ORIGINALLY PUBLISHED IN THE GEORGIA STRAIGHT, NOV. 14, 2002
By Steve Newton
In the liner notes to Jerusalem, Steve Earle refers to the likes of activists Martin Luther King, Malcolm X, and Abbie Hoffman as Americans who insisted on asking “the hardest questions in our darkest hours”. With the terrifying possibility of another Gulf War around the corner, the hours don’t get a lot darker than this, and the fiercely opinionated Earle has a few tough questions of his own for those in power who would use the 9/11 terrorist attacks to suit their own political purposes.
In the haunting “John Walker’s Blues”, he puts himself in the shoes of John Walker Lindh, the California youth caught fighting for the Taliban in Afghanistan and recently sentenced to life in prison by a U.S. court. Earle wrote the song at a time when the mainstream media in his country was clamouring for “the American Taliban” to be strung up for treason, but he depicts the 20-year-old Lindh in a sympathetic light, as someone who couldn’t relate to the American way and found something else to believe in.

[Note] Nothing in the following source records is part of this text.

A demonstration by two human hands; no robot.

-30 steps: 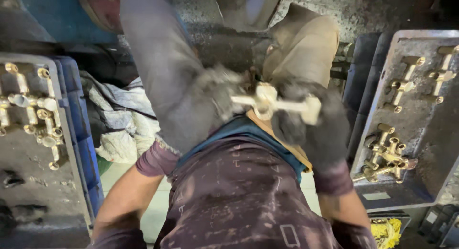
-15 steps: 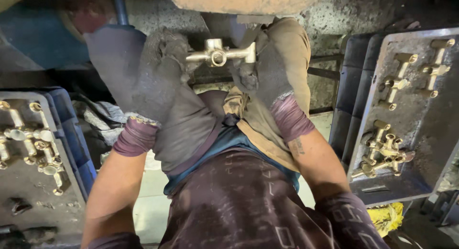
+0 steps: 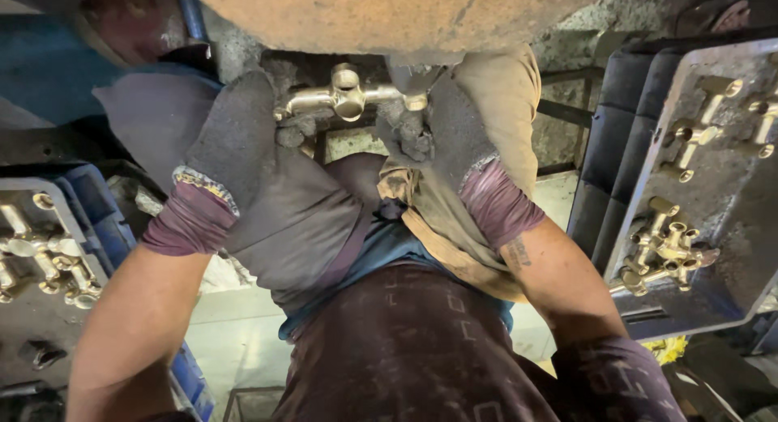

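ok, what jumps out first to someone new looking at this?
The brass tap fitting, top centre, gripped at both ends by the gloved left hand and right hand, right under a big orange-brown wheel. More brass fittings lie on grey trays at far left and right.

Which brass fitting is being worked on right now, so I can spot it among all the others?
Find the big rusty-orange wheel at top centre. Just beneath it, the gloved left hand and right hand hold one cross-shaped brass fitting by its ends. Unlike the others, it isn't lying on a side tray.
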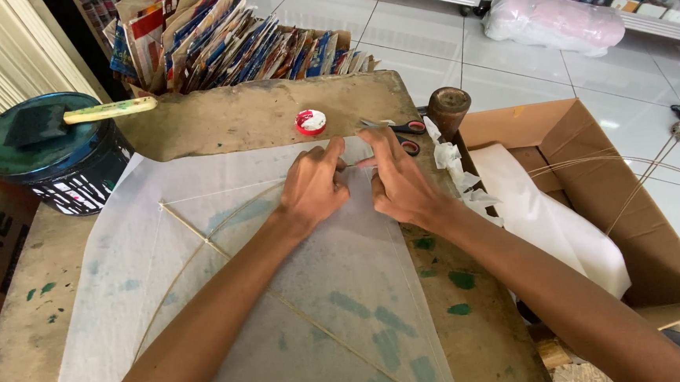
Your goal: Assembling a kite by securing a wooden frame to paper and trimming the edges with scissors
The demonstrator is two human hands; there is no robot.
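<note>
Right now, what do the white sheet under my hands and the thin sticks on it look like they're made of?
White sheet: likely thin tissue paper, matte; green table stains show through it. Thin sticks: probably split bamboo, pale tan, one bent into a curve. Left hand and right hand press its top edge.

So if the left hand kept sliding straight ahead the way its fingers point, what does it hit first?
Probably the small round red-rimmed cap with white paste, just beyond the translucent white paper sheet's top edge. The left hand points up and slightly right; the black-handled scissors sit further right.

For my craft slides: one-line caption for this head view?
Both hands, left hand and right hand, press thin white paper over a stick frame.
</note>
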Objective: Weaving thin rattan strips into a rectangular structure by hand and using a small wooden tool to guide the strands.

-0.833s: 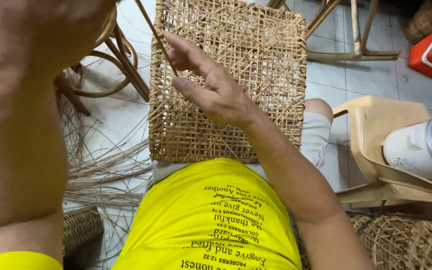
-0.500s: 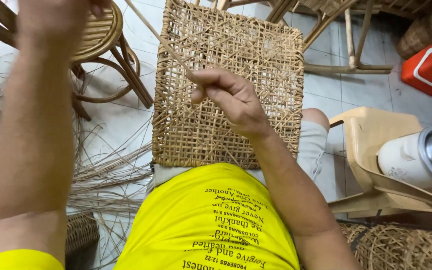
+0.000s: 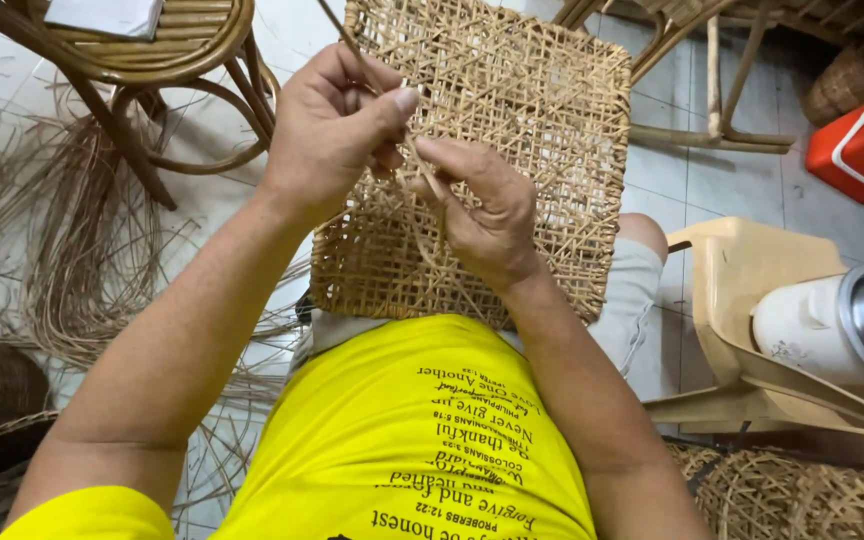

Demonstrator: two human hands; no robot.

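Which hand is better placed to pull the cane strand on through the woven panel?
Probably the left hand: it pinches the cane strand between thumb and fingers, with the free length running up and away. The right hand rests against the woven panel, steadying it on the lap.

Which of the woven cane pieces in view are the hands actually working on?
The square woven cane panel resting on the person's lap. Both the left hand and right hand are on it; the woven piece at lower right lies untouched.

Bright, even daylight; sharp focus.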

“I’m just an American boy, raised on MTV,” he sings, “And I’ve seen all the kids in the soda pop ads/But none of ’em look like me/So I started lookin’ around for a light out of the dim/And the first thing I heard that made sense was the word of Mohammed, peace be upon him.”
“John Walker’s Blues” is by far the most fearless and timely song Earle has ever recorded, but there’s lots of other powerful stuff on Jerusalem, including the rocking opener, “Ashes to Ashes”, which takes a cynical look at man’s evolution and his potential for self-destruction.

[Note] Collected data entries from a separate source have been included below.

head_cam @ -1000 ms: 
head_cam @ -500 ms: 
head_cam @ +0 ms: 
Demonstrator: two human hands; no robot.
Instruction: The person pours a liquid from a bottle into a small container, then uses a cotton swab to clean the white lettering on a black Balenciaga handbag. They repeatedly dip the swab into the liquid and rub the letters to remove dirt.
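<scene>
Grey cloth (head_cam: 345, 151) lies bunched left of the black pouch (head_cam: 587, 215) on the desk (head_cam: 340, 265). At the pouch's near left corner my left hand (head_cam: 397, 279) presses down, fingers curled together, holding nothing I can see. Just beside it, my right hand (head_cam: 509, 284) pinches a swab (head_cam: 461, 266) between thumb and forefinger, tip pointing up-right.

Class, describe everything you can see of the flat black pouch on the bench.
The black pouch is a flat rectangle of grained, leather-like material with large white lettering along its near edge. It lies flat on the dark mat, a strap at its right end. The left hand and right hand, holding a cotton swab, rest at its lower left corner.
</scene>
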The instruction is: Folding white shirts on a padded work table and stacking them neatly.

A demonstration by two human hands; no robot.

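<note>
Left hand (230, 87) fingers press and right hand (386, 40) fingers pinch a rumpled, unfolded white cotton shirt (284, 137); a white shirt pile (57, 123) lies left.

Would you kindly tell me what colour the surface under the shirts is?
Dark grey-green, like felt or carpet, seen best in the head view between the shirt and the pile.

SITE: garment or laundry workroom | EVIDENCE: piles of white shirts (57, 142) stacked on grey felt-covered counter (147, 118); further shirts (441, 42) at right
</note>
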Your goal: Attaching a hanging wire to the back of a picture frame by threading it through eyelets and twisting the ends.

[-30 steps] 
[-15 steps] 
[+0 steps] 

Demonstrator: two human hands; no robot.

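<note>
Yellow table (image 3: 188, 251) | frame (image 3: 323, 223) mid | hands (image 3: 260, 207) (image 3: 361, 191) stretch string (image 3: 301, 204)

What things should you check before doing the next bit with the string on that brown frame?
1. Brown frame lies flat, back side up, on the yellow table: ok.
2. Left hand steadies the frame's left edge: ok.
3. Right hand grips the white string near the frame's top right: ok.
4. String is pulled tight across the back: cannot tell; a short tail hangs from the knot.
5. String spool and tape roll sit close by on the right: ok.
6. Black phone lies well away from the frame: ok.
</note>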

And just when you figure he’s about to give up hope for the future of humankind, the singer-songwriter—who also handles guitar, bass, mandolin, banjo, harmonica, harmonium, Mini-Moog, and organ throughout Jerusalem—ends the disc with an uplifting title track, in which he states his belief in a peaceful end to the Arab-Israeli conflict.
Hands up everyone who wants Steve Earle to run for president.